Cowok : Engga jadi dek. Aku gamau. Aku mau berteman aja sama
kamu. Aku mau kamu jadi adik terspesial buat aku. Aku gamau kamu sedih karena
aku nantinya, aku gamau liat kamu nangis, aku gamau ngecewain kamu nantinya.
Aku juga belum siap pacaran. Kita akan dekat, kita akan jalan kemana-mana
bareng, tapi kita cuma adik kakak, tidak lebih.
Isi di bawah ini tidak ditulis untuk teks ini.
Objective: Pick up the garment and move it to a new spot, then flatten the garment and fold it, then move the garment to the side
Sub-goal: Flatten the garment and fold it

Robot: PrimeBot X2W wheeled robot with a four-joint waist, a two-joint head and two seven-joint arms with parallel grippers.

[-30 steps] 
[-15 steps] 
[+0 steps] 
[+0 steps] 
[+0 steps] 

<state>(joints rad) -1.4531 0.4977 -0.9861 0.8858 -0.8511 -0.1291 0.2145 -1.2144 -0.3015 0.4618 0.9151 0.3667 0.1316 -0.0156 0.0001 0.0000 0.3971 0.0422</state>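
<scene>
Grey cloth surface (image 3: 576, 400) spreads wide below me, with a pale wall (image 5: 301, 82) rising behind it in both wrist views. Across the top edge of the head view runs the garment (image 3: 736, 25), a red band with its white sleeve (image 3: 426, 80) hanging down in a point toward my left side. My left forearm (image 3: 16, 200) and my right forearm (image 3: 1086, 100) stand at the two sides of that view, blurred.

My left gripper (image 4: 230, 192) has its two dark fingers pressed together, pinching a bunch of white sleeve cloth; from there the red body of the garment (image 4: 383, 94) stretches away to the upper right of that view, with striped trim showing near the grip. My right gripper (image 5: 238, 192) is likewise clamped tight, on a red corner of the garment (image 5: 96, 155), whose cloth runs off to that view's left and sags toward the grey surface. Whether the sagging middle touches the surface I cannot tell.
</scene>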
Cewek : Iya, tidak apa-apa J
*Flashback selesai
Aku jadi teringat awal kedekatan kami. Sejak itulah kami
dekat, memang kami tak ada status pacaran, hanya kakak adik, tetapi, kedekatan
kami seperti orang pacaran. Saling support, dan bahkan orang tua ku pun sudah
mengenal dia. Sejak dia memutuskan aku secara sepihak waktu itu, kami sudah
tidak pernah bertegur sapa. Kami benar-benar saling tidak kenal. Saling melihat
pun juga tidak pernah. Kami benar-benar hanya seperti senior dan junior yang
tak tahu satu sama lain.
“Aku selalu membenci perpisahan. Mengapa harus ada pertemuan
bila pada akhirnya dipisahkan?”
Kini aku sadar. Pertanyaanku itu salah. Tuhan telah berbaik
hati mengajarkan kita hal baru melalui lelaki itu. Terimakasih Tuhan, Kau telah
memberiku sekeping pengalaman yang mungkin terdengar pahit, tapi menjadikanku
orang lebih kuat dari hari yang lalu. Kini akupun telah belajar apa itu cinta,
dan apa itu sakit hati melalui lelaki itu. Terimakasih Rian, kau telah mengajarkan aku tentang cinta. Terimakasih.